Holiday trains
The winter holiday season is a wonderful time to experience rail travel and to create memories that will last a lifetime. This is the busiest season for many tourist railroads and long-distance passenger carriers including Amtrak. Some tourist railroads rely entirely on special holiday trains to get them through the lean months that follow. Some even carry more passengers in a few weeks on snow excursions, Santa trains, Polar Express journeys, and other seasonally themed trips than they do during the rest of the regularly scheduled year.
I’ve always loved the holiday season. It’s a time to travel and photograph trains, and I’ve found that trains in the snow make for some of the most alluring images. Yet, I’ve always wondered what makes this time special for others. Let’s find out.
A former CSX conductor told me that while he’d have preferred to be home with his family during the holidays instead of being on the railroad, when working during the holidays, his crew would turn the classification lamps on the front of the locomotive in a simple celebration of the season: one to green and the other to red. The class lights were a legacy of the train order era that ended in the 1980s. However, the lights remained on many older former Conrail locomotives.
The holidays are a time for families to be together. Dave Swirk, president and general manager of Conway Scenic Railroad said, “I love to see families traveling for a holiday event. The special trains are an opportunity for families to travel together and it’s touching to see parents, grandparents and kids all enjoying a train trip with one another.”
Photographer Oren B. Helbok — who has been photographing trains in the snow since 1972 — says holiday trains give folks nostalgia, even those who don’t remember the olden days.
“Traveling by train in the winter takes them back to a time they wished they had lived in,” he says.
Holiday trains are far more than an American phenomena. My friend Markku Pulkkinen wrote to me about Christmas trains in his native Finland, where people believe that Santa lives in Finnish Lapland, an area famous for its reindeer. Long-distance passenger trains, run by the VR Group, tend to be booked up to the holidays and television stories show “crowds of travelers heading for holidays boarding full trains at Helsinki main station.” Every year it is reported how “Santa Claus starts his journey from Lapland in a sled pulled by a reindeer.”
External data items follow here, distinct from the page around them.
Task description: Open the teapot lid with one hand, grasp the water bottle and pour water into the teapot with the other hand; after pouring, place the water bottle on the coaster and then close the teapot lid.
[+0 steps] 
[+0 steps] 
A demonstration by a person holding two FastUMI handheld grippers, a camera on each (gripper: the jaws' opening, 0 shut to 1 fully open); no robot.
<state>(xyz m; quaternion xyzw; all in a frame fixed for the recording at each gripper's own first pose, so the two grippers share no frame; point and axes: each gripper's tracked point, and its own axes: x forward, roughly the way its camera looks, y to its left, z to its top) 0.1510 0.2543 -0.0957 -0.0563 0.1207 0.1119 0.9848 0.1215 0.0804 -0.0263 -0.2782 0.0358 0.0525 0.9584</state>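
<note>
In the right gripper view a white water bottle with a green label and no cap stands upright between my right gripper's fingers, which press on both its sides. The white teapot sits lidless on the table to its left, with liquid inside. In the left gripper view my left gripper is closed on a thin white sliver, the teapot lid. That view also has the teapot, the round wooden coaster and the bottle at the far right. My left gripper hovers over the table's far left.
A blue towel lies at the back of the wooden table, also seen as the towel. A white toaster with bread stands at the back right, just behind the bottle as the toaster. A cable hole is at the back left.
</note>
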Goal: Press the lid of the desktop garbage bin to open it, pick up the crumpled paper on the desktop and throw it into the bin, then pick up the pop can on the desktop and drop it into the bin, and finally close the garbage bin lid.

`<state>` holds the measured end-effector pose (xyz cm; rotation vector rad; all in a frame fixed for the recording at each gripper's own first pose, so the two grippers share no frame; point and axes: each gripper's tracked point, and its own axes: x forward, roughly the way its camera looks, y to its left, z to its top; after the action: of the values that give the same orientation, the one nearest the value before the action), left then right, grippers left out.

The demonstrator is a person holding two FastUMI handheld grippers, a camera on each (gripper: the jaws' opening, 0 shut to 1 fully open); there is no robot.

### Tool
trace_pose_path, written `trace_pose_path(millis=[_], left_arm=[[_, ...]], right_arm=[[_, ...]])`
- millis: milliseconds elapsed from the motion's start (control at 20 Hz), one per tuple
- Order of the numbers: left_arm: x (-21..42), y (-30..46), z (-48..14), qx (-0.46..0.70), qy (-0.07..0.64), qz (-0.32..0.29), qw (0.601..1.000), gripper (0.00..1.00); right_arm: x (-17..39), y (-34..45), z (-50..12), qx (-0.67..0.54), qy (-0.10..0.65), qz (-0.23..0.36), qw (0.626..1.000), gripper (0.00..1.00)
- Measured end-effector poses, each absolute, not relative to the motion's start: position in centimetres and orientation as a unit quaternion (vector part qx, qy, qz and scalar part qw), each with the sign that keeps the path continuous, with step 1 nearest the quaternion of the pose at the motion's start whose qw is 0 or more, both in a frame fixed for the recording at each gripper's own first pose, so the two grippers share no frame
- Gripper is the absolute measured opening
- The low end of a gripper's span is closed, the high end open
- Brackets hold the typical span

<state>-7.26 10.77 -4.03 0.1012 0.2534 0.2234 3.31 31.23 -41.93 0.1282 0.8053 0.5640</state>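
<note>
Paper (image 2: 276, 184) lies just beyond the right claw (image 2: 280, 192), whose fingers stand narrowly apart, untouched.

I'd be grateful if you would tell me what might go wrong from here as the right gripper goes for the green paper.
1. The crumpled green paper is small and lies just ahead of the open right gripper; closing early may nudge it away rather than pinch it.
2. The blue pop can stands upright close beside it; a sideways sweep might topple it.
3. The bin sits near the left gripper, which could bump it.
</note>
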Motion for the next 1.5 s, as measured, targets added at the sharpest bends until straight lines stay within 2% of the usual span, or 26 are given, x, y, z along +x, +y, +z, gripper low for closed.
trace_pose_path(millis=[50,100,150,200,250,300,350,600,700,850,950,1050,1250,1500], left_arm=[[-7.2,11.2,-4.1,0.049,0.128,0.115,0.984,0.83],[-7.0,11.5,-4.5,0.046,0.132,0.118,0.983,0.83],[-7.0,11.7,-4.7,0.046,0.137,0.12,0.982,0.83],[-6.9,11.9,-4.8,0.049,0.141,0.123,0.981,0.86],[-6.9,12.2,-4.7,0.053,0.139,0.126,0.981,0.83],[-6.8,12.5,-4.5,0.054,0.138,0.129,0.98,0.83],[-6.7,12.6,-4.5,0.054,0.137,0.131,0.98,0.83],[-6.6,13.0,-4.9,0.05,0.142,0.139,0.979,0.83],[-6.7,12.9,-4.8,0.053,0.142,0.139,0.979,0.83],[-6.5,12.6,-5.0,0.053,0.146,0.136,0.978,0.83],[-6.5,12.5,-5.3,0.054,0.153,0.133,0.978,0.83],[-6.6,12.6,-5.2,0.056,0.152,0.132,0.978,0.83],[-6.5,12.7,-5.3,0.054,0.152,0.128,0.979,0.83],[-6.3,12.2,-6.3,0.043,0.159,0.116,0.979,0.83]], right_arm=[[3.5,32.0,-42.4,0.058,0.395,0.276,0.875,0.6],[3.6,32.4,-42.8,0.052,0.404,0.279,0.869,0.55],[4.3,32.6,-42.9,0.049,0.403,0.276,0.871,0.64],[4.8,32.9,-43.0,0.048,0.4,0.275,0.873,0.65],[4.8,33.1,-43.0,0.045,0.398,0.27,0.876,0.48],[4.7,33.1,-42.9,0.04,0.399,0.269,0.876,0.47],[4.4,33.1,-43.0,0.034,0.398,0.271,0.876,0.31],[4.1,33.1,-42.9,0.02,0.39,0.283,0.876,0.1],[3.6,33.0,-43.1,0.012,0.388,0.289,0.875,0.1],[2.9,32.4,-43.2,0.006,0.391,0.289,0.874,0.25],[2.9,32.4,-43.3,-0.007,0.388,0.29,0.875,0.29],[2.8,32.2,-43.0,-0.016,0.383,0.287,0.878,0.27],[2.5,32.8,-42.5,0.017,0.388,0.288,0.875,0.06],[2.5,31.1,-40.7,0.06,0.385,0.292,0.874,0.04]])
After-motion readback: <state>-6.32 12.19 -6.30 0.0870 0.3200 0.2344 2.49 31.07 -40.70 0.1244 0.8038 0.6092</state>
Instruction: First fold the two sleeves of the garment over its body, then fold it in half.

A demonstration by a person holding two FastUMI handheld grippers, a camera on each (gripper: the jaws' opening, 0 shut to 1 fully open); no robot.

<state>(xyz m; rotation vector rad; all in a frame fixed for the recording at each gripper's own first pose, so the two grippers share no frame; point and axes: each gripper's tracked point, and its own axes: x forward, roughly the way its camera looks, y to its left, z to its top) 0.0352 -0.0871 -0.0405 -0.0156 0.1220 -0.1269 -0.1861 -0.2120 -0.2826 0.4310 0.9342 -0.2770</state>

Markku continued, “I have one special Christmas train memory. I used to teach in a school about a hundred miles (160 km) from my home town Oulu. There was a tradition to celebrate the end of autumn term and beginning of Christmas holiday in the local church at midnight. Our pupils and the school choir had prepared a solemn program like singing spiritual songs, reading the Bible etc. The vicar gave a speech. There was a very nice Christmas atmosphere with candles and decoration. The following morning I traveled home, usually by train. There was a surprise on the train one year. Santa himself in his red gown with fur lining, carrying a sack, wandered up and down the train passing out candies to passengers. He repeated his round after every station stop to cheer up new passengers. I must say I was in a Christmas mood at my destination after the previous night´s celebration and the Santa aboard the train. I learned later that the VR had arranged this in cooperation with a charitable organization.”
Seasonally, VR runs a night train from Helsinki to Rovaniemi called the Santa Claus Express (although sometimes this name refers to all night trains to destinations in Finnish Lapland). Rovaniemi is located at the Arctic Circle, and among the attractions is the world famous Santa Claus Village and train. Both are popular at this time of year when daylight is scarce in the far north.
Many years ago, on my first visit to Finland I traveled this route. It was mostly in daylight and in September, rather than December. However, I found that even in late summer the Arctic offers a cosmic charm.
Whether to the Arctic or closer to home, a big part of the cosmic allure of holiday trains (long-distance or themed excursions) is the festive experience they offer when rolling along in frosty darkness. With warm drinks in hand, imagine passing landscapes where snow cover masks the intrusions of the modern world. Notice the distant twinkling lights of towns and cities, as you pass by holiday decorations that invoke strong feelings of simpler, earlier times.
Feelings that will stay with you for a lifetime.